After the line containing "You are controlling", write nothing more; before it, reproduce every line of the material below exactly, starting with the first.

> [Data]
-- Opening Marker --

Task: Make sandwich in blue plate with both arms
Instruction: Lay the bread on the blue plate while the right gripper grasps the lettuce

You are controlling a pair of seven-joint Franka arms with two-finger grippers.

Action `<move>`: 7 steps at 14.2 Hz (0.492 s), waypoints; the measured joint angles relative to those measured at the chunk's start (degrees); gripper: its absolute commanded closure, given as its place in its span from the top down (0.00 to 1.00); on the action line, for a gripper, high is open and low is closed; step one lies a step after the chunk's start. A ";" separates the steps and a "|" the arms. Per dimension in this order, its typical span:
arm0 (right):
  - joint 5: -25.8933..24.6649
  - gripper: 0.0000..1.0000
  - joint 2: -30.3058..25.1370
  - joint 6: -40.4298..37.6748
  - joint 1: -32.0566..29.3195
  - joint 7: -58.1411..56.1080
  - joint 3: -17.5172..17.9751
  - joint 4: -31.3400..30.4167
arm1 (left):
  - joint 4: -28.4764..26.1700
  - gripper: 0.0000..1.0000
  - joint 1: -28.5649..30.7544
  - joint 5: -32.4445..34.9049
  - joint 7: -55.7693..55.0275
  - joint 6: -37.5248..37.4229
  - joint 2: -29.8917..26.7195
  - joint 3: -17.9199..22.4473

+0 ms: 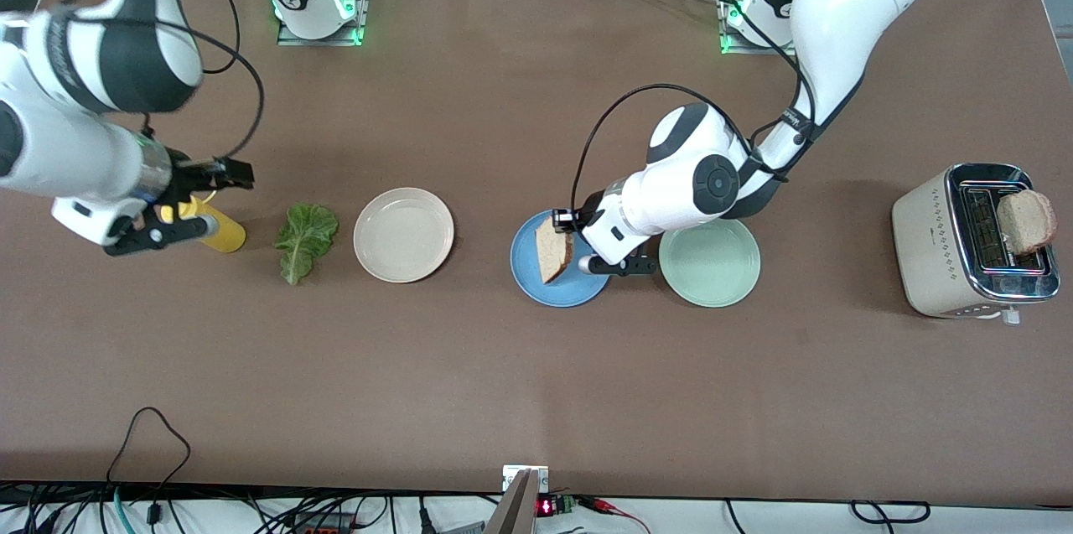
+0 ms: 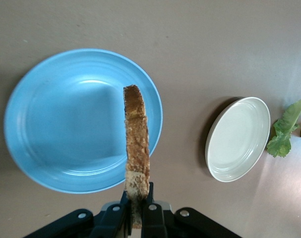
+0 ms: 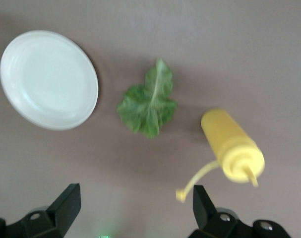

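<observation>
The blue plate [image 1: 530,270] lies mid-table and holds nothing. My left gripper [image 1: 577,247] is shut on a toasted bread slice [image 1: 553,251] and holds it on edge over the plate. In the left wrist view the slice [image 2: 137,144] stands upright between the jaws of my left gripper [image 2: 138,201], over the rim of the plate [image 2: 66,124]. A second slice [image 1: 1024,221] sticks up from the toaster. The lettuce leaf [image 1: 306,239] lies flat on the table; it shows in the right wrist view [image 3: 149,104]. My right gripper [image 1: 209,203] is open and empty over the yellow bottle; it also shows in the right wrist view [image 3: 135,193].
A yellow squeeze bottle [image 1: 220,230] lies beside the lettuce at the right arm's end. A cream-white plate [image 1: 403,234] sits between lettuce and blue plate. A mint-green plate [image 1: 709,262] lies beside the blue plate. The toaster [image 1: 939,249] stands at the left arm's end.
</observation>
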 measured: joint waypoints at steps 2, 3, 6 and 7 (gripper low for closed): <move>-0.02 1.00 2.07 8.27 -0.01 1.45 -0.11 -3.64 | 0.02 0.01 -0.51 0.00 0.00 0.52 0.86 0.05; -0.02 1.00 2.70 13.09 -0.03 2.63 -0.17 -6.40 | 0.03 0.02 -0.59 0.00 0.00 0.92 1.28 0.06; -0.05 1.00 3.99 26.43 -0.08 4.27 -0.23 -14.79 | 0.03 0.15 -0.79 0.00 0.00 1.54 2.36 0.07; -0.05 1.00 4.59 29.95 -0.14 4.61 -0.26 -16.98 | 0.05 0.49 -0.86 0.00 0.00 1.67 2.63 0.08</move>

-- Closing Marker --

> [Solution]
Task: Make sandwich in blue plate with both arms
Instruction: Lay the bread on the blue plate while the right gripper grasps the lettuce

You are controlling a pair of seven-joint Franka arms with two-finger grippers.

Work on this exercise is finished, so nothing remains.